Comments inline...

--- Geoff Howard <[EMAIL PROTECTED]> wrote:
> Switching back to users, as the feedback we need is really for them. 
...
> Timothy Larson wrote:
...
> > I lean toward a example properties file, because that introduces the
> > customization system that Cocoon uses.
...
> Ok, point well taken and I agree this will work the best.  This is not 
> really what was asked for orginally though -- will this be perceived as 
> any better than the current state?  The benefit is that the less-often 
> modified properties will be removed from this file to reduce the shock 
> of wading through so much that doesn't need to be understood.  Still,
> I'll experiment with a build target that would load these defaults
> without the file-rename step which may scratch the other itch.

I see three possible problems with a source-only distribution: the user
not having an appropriate compiler, the user not wanting to wait for a
compile, and the shock to the user at having to compile at all.

With Java, having a appropriate compiler is not usually a problem.

Only a binary distribution can solve the compile-wait time.  We can have
progress toward a binary distribution if we disentangle building jars from
configuring webapps, like Ralph suggests.

Your suggested build target could help with the "I have to configure and
compile?" shock, especially if we hid it in a script named "configure".

> >>Also, are there other config issues can be agreed on for this 
> >>target/recommended setting?  Logging level?  Allow/Deny uploads?
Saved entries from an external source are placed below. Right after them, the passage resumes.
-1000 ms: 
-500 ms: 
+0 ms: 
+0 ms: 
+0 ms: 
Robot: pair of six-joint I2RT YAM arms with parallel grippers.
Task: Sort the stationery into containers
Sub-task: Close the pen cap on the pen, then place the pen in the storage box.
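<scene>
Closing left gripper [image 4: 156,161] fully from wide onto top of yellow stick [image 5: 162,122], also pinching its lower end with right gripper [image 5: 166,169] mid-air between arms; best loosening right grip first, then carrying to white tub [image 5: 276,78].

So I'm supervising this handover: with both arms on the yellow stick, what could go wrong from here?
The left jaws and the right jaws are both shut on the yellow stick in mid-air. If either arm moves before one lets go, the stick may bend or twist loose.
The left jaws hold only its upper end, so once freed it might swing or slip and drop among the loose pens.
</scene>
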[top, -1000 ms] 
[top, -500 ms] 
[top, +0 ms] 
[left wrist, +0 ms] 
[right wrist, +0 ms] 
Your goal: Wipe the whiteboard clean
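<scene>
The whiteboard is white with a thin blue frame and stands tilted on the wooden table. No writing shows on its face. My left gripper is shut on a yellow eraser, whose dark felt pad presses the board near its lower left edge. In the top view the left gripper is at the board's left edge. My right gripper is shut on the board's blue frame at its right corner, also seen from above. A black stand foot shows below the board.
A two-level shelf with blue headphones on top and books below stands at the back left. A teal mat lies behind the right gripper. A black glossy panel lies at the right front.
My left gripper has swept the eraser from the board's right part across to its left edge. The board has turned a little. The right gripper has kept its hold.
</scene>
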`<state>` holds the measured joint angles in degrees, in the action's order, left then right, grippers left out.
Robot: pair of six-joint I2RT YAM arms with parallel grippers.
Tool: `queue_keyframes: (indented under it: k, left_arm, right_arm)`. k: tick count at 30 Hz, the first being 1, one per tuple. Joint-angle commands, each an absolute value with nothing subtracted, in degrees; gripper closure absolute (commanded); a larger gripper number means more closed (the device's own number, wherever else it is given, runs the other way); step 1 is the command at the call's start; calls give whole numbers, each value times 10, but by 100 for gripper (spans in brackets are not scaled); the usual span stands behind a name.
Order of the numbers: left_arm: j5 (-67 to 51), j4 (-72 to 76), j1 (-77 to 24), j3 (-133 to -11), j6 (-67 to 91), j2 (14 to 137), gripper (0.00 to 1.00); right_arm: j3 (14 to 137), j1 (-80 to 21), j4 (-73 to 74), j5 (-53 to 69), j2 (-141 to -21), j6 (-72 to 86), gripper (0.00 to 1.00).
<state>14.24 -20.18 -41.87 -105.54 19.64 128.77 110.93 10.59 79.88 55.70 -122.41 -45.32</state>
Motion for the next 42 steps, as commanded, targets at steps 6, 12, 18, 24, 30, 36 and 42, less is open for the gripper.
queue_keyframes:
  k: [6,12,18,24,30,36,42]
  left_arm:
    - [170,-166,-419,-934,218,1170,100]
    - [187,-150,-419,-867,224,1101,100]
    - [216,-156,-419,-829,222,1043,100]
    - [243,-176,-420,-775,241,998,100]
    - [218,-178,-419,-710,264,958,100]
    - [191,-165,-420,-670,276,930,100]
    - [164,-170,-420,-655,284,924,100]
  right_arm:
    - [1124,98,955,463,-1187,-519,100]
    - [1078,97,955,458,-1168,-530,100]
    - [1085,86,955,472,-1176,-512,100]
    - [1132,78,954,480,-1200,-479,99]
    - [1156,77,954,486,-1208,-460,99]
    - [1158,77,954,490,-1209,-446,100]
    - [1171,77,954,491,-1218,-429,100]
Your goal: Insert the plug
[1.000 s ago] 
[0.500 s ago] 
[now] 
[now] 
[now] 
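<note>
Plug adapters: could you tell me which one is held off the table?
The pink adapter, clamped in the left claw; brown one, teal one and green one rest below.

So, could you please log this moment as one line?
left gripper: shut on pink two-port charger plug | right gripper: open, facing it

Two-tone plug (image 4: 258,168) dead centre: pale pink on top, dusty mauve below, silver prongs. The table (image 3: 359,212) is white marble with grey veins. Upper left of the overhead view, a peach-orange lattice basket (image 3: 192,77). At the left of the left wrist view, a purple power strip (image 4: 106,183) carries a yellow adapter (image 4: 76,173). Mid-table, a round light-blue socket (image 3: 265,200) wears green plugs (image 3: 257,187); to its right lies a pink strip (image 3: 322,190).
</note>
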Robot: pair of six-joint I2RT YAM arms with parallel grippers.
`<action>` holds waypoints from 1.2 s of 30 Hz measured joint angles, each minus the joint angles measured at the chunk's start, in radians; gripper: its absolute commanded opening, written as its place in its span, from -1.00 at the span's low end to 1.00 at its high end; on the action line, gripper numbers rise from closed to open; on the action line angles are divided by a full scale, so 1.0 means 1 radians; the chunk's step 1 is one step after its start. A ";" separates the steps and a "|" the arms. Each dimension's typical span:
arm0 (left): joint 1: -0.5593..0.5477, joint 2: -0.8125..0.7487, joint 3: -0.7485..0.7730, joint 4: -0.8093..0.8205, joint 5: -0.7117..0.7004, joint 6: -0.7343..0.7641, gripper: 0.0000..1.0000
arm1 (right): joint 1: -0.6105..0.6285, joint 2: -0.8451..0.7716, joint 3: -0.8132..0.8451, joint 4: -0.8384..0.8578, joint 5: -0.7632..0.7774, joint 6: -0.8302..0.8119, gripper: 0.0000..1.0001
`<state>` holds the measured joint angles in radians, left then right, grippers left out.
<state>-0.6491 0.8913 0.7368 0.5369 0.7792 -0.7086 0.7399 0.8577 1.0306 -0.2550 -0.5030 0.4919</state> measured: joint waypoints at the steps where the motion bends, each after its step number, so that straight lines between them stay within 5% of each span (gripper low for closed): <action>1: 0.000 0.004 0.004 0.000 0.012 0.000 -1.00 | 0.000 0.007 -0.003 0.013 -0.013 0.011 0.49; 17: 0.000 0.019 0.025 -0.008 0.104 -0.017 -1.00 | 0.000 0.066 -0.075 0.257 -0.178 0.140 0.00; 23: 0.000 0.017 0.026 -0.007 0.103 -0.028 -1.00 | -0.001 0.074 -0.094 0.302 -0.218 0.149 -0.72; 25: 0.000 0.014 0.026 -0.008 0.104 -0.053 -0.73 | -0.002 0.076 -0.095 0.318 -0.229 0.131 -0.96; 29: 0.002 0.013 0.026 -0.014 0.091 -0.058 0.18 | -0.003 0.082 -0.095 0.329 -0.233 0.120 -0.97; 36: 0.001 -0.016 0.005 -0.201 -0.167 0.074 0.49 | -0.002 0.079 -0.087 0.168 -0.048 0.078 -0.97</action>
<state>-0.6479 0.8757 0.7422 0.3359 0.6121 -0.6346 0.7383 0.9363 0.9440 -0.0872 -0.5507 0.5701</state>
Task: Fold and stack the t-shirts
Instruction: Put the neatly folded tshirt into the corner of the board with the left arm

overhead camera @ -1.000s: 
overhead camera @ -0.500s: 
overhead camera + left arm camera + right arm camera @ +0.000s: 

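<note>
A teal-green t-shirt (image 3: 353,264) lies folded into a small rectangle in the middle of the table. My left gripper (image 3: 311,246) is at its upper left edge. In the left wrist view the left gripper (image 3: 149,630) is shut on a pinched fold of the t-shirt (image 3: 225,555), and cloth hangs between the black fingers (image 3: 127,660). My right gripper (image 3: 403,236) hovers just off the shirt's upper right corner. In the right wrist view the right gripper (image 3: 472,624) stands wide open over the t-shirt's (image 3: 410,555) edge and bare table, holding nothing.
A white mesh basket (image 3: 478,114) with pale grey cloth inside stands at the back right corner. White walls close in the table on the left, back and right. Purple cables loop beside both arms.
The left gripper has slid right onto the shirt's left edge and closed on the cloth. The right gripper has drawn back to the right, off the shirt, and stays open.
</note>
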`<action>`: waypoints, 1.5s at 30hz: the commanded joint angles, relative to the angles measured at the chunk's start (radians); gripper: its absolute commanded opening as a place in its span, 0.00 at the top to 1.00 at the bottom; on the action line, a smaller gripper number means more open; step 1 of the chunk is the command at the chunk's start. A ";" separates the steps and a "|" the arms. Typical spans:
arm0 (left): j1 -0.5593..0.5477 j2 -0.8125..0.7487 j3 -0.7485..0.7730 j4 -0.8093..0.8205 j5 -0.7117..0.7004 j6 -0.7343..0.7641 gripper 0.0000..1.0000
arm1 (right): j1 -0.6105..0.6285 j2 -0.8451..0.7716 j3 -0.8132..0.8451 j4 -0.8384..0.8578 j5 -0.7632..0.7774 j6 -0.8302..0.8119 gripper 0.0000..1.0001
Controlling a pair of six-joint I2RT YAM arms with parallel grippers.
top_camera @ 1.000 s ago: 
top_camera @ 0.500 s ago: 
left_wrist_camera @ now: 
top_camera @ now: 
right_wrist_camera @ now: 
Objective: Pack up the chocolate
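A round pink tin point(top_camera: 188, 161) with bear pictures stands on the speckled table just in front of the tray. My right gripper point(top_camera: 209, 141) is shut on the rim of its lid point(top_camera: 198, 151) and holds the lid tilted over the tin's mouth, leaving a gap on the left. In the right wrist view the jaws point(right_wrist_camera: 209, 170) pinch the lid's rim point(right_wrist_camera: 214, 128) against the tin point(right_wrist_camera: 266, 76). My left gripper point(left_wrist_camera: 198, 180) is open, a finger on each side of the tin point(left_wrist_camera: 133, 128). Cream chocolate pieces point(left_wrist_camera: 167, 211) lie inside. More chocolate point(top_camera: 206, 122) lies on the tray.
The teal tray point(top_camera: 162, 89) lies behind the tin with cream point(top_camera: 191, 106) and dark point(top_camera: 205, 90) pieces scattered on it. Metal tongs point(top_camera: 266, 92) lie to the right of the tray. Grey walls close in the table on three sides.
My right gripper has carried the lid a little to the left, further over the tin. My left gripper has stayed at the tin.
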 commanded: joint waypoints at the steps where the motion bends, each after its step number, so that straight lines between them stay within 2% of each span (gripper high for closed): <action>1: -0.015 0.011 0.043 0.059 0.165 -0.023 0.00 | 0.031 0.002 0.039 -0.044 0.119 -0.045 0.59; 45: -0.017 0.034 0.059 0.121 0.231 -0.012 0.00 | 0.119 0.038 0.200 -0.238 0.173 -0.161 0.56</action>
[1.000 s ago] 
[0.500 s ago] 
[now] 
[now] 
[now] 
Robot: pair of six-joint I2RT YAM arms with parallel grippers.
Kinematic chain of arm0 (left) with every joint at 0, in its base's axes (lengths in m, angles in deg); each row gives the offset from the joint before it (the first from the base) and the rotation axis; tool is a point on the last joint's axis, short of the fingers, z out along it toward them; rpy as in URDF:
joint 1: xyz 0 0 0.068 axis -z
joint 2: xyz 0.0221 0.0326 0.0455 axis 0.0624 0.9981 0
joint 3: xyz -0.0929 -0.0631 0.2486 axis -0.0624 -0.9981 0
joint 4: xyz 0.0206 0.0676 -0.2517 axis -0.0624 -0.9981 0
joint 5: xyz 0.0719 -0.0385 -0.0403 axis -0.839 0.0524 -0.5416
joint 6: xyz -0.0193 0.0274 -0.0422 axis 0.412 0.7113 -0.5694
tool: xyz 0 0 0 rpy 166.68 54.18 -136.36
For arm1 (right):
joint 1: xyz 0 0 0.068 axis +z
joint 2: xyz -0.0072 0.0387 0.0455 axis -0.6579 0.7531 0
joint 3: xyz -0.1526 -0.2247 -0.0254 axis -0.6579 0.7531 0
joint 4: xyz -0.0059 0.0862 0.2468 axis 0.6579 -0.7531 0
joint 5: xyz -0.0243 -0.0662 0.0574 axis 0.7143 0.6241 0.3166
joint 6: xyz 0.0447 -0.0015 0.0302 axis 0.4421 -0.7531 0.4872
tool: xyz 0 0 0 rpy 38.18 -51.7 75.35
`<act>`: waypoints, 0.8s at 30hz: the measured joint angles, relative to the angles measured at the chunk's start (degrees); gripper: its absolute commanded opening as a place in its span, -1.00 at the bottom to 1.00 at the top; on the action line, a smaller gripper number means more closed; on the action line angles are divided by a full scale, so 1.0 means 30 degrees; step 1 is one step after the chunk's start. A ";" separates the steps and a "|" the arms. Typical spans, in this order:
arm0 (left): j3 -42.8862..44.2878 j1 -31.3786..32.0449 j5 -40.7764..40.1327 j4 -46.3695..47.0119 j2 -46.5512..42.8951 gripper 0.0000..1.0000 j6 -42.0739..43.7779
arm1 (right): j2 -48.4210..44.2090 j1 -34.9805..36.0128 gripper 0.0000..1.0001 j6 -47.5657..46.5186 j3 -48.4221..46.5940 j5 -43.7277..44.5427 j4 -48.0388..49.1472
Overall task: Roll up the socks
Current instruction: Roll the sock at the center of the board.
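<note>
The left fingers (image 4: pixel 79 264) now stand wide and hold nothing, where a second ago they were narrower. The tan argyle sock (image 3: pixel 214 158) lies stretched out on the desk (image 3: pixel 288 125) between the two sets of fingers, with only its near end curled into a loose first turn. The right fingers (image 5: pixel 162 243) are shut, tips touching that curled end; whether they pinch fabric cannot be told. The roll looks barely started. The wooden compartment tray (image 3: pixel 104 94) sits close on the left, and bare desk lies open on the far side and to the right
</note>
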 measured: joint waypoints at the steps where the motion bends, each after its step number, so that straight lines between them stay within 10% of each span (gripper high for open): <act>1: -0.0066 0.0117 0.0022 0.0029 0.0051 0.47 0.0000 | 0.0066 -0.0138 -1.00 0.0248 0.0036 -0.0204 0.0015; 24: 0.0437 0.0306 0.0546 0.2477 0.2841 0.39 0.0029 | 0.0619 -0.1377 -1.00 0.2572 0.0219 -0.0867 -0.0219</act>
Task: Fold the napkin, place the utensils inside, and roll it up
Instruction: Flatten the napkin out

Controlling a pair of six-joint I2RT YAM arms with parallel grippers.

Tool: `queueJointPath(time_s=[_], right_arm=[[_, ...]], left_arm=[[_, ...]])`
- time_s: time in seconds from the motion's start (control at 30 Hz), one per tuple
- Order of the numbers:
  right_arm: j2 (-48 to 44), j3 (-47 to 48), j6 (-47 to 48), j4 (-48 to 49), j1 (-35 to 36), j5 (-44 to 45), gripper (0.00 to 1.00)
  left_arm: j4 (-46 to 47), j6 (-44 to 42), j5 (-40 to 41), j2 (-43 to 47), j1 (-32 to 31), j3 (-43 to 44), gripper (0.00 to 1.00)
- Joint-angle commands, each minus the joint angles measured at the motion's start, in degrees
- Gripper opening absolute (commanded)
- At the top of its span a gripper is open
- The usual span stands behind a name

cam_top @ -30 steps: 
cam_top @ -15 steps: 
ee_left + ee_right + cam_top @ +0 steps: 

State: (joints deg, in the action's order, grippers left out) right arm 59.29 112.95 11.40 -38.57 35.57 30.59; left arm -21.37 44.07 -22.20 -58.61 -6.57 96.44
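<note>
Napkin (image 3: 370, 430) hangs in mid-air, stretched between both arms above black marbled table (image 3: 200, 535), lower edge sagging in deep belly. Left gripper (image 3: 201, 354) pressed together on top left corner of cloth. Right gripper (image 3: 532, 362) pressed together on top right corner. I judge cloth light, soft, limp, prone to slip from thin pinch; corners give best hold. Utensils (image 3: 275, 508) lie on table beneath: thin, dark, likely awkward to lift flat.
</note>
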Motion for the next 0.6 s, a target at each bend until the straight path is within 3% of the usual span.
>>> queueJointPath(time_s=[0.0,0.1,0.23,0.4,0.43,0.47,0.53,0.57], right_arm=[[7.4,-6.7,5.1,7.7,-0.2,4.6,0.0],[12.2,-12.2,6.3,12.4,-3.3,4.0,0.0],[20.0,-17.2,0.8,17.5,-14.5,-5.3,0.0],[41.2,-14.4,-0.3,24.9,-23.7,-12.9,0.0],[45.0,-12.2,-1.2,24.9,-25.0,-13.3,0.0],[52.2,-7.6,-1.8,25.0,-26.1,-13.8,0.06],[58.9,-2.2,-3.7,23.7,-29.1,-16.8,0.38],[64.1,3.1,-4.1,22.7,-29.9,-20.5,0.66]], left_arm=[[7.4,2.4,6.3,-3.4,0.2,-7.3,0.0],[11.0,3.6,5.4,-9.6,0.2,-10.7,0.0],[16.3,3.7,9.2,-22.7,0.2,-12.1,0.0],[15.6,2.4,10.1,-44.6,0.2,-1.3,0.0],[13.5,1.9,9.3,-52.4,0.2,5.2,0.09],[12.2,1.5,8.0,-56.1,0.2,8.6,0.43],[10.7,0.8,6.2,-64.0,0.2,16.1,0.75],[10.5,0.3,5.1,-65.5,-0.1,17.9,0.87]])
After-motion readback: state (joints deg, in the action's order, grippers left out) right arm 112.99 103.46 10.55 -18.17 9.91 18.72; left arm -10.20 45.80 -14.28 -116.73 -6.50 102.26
Do you know any other big issues besides uploads and logging?

> > The default log level is already INFO, which is a reasonable default.
> > A default setting of Deny uploads is the most secure.
> 
> I agree on the uploads, but INFO will really be too verbose for 
> production for most people, don't you think?  It will contain every 
> component lookup, every step of every access, etc.  Perhaps as 
> developers we've too much treated INFO as FINE, but that's too late to 
> change.  I'd strongly suggest WARN or ERROR.

Lets pick one.  Would WARN be appropriate?